それは私のささやかな人生を通じて、もう何十年にもわたって、この作品のことを考え続けてきたからだ。
この作品を初めて読んだのは、大学に入った直後、おそらく十九歳であったと思う。
当時の私は典型的な五月病であった。もともとネクラで人づきあいが苦手、これといって熱中できる趣味もなかったので、受験勉強から解放されたとたんあり余る時間をもてあますようになった。大学のクラスメートたちはよい友人であったが、私自身の消極的な性格が災いしてか、つきあいを深めることができなかった。暇つぶしに英会話のサークルに入ってみたが、楽しいと思えず長続きしなかった。

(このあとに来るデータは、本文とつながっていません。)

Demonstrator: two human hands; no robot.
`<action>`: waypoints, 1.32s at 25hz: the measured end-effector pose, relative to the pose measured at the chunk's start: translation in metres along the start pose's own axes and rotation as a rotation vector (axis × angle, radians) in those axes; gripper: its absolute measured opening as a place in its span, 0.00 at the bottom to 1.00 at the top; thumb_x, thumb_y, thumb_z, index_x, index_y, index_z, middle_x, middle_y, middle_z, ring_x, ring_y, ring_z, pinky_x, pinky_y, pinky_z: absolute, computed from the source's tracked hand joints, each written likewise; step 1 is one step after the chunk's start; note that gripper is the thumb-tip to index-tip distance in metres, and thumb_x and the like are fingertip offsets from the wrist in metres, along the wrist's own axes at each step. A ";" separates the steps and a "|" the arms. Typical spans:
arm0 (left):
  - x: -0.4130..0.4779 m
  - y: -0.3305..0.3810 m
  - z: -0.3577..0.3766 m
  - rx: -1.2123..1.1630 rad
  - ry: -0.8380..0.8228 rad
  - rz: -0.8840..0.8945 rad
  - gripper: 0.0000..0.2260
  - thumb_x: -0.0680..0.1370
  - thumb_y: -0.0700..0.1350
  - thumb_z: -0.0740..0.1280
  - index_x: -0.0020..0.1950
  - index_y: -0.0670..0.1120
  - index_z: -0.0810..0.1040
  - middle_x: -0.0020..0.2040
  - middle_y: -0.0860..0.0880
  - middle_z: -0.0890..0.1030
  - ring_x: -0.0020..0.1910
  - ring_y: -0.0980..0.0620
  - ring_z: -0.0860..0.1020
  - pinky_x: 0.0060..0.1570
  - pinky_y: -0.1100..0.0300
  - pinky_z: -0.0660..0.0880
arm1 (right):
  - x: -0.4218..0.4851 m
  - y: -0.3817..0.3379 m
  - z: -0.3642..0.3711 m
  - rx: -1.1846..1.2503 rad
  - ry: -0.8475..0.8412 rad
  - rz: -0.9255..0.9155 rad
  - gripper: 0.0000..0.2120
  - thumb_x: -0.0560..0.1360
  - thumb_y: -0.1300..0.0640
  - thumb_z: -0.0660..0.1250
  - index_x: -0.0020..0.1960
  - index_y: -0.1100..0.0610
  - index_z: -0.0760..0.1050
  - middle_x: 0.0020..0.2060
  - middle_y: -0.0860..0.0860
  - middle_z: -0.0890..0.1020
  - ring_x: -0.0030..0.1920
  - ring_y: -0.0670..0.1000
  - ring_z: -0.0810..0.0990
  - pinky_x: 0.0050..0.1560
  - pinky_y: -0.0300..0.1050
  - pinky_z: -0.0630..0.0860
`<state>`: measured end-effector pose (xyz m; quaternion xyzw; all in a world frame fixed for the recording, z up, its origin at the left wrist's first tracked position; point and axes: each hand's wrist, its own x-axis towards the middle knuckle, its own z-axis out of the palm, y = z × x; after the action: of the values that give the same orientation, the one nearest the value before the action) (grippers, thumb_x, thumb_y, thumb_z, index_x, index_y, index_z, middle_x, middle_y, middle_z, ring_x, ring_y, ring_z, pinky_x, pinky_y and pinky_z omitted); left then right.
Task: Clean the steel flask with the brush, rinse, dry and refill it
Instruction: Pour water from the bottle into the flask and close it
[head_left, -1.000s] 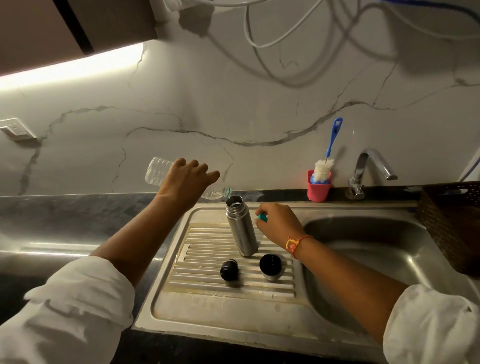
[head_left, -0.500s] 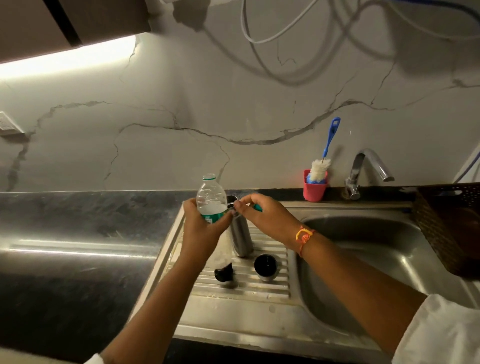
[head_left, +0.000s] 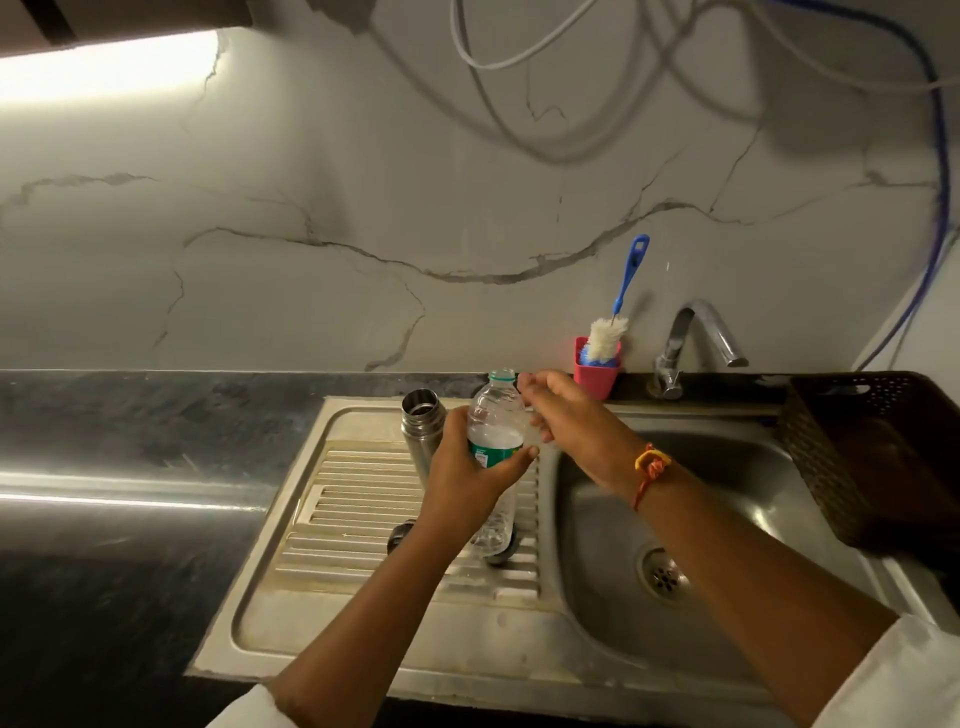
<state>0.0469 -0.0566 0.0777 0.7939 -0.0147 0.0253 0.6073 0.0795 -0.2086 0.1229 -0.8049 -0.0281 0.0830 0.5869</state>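
The steel flask stands upright and uncapped on the ribbed drainboard. My left hand grips a clear plastic water bottle round its green label, upright, just right of the flask. My right hand is at the bottle's neck with its fingers curled; the teal cap it pinched earlier is hidden in them. The flask's black stopper and its cup lid lie on the drainboard, partly hidden by my left arm and the bottle. The blue-handled brush stands in a pink cup.
A steel tap rises behind the sink basin, which has a drain at its bottom. A brown perforated basket sits at the right edge. Dark stone counter stretches to the left. Cables hang on the marble wall.
My left hand brought the bottle from tilted over the flask to upright, right of the flask. My right hand rose from beside the flask to the bottle's neck.
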 end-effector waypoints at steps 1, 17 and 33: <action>0.000 -0.002 0.003 0.015 -0.013 -0.016 0.26 0.73 0.48 0.79 0.65 0.53 0.70 0.58 0.59 0.79 0.56 0.60 0.80 0.57 0.61 0.81 | 0.004 0.001 -0.004 0.055 0.029 0.003 0.14 0.83 0.46 0.57 0.63 0.52 0.74 0.53 0.47 0.80 0.53 0.49 0.78 0.55 0.46 0.78; -0.009 -0.014 -0.015 0.186 -0.170 -0.085 0.31 0.71 0.49 0.80 0.70 0.53 0.71 0.56 0.59 0.79 0.55 0.57 0.81 0.57 0.57 0.82 | 0.010 -0.009 -0.026 -0.332 -0.241 -0.199 0.15 0.81 0.60 0.64 0.66 0.51 0.78 0.61 0.47 0.81 0.59 0.46 0.80 0.59 0.38 0.78; -0.012 0.000 -0.033 0.361 -0.282 -0.094 0.31 0.70 0.47 0.81 0.70 0.50 0.74 0.61 0.53 0.82 0.60 0.52 0.81 0.61 0.55 0.80 | 0.004 -0.015 -0.040 -0.326 -0.317 -0.157 0.11 0.75 0.56 0.73 0.57 0.55 0.83 0.47 0.46 0.86 0.47 0.42 0.85 0.48 0.34 0.81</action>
<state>0.0339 -0.0245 0.0861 0.8852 -0.0574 -0.1119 0.4479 0.0905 -0.2408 0.1490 -0.8613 -0.1953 0.1567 0.4420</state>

あるとき、学内で活動する小さな演劇集団に熱心に勧誘され、芝居の公演を観に行った。わけの分からない不思議な芝居だった。終演後のオリエンテーションに参加し、劇団のリーダーである演出家の学生に「今日の芝居にどんな意味があったのか」と思いきって聞いてみた。

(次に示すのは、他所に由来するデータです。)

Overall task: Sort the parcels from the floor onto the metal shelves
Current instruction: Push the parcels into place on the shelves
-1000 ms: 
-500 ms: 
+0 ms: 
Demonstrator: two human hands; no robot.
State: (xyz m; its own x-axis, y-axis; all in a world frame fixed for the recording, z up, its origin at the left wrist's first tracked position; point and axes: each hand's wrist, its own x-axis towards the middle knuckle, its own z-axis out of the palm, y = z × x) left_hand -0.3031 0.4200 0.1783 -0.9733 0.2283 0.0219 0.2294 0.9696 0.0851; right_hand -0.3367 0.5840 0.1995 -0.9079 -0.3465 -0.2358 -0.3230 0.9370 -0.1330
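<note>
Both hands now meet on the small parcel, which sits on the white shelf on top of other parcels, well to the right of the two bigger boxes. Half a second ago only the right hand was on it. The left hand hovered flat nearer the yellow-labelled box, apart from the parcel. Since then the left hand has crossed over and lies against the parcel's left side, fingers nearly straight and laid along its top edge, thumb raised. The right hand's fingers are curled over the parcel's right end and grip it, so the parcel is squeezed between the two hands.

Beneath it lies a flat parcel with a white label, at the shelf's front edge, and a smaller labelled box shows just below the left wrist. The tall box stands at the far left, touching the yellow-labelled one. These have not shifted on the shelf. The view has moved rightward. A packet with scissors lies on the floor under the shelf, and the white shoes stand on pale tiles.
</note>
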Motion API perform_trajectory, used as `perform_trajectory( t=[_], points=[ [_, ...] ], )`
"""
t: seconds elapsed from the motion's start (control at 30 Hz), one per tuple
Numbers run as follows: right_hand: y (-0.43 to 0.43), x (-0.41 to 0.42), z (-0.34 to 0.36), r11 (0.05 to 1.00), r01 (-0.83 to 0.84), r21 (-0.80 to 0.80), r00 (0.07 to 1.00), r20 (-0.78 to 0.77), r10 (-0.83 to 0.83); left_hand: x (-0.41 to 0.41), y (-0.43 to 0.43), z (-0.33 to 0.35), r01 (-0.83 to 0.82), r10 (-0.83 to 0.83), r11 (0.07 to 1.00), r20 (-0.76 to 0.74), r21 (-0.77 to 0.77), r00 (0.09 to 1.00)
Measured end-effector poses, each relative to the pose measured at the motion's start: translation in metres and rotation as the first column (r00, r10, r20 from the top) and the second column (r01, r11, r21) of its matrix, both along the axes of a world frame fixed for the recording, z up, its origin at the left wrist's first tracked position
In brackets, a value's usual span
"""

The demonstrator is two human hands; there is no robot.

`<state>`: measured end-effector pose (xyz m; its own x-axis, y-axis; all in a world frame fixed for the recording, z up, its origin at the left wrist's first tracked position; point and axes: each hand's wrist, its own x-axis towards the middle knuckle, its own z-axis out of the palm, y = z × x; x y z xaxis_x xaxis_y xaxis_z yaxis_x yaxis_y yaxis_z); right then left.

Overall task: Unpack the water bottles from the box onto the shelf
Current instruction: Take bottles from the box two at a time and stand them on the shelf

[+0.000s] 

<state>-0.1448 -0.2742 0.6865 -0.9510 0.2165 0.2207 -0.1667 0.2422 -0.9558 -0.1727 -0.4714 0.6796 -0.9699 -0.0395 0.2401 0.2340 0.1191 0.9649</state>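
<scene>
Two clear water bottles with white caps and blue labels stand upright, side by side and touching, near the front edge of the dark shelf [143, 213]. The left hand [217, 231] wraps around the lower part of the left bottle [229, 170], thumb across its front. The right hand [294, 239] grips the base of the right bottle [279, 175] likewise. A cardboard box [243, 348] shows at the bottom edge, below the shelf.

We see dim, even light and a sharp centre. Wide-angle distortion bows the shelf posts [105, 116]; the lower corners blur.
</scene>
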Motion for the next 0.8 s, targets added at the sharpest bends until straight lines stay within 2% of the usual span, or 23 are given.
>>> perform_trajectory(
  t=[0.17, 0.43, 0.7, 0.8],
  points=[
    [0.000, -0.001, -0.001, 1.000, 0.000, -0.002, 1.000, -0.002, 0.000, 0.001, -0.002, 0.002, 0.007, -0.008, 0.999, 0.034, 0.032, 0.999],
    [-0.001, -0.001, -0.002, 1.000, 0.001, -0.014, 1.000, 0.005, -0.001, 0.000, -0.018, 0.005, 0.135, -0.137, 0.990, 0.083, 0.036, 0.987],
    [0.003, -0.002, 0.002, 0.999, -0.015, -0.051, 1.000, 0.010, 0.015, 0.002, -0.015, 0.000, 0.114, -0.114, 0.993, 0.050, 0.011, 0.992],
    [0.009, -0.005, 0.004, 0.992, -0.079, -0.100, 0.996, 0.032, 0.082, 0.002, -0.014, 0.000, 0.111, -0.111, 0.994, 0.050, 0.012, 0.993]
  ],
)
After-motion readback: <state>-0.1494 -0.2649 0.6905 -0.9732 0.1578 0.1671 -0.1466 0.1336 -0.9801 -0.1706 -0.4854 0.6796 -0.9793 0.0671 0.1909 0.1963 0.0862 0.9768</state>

その先輩学生は「あの劇の脈絡は完全に破壊されたものであるが、その破壊された脈絡をいかに観客に信じさせるか、つまり破壊されていないもののように思わせ観客を感動させるか、それが劇の重要なテーマであったのだ」と語った。これはついて行けないと思い、一気に興味を失った。万事がそんな調子だった。自分がやるべきことが分からず、生きることになんの意味も見いだせなかった。

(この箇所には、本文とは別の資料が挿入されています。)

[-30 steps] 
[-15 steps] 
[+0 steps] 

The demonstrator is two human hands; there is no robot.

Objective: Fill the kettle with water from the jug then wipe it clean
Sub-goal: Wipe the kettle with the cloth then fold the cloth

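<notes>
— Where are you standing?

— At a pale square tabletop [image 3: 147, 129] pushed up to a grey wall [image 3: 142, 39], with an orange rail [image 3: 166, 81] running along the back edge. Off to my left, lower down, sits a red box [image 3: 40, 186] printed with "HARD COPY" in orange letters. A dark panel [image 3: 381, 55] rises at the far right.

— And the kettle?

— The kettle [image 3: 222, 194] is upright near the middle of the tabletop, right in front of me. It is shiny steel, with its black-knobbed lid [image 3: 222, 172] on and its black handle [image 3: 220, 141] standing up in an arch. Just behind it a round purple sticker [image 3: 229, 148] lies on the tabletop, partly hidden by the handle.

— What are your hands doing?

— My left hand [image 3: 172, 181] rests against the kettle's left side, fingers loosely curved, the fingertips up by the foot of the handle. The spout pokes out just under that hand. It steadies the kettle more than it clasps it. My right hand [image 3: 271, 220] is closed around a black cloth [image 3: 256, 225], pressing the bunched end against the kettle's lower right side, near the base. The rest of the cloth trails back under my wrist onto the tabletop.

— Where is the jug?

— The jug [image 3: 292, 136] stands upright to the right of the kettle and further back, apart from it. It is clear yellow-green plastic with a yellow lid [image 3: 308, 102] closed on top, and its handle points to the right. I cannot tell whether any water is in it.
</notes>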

空白の時間を、私は本を読むことで埋めていった。とりわけ海外の古典的な名作とされる小説を好んで読んだ。キャンパスの近くの繁華街に居心地のよい行きつけの喫茶店を見つけ、薄暗い店内の片隅の席を選んで、一時間でも二時間でも読書に没頭した。そうやってなじみ深い孤独にこもり、現実から切り離された安全地帯で、未熟な悩みを抱えながら、自分が生きることの意味を探っていた。
そうした日々に、ドストエフスキー、トルストイ、チェーホフといったロシアの作家たちと出会ったことは必然であったろう。大学の第二外国語としてロシア語を選択したのはたまたまだったが、そんな偶然もロシア文学への愛着に拍車をかけた。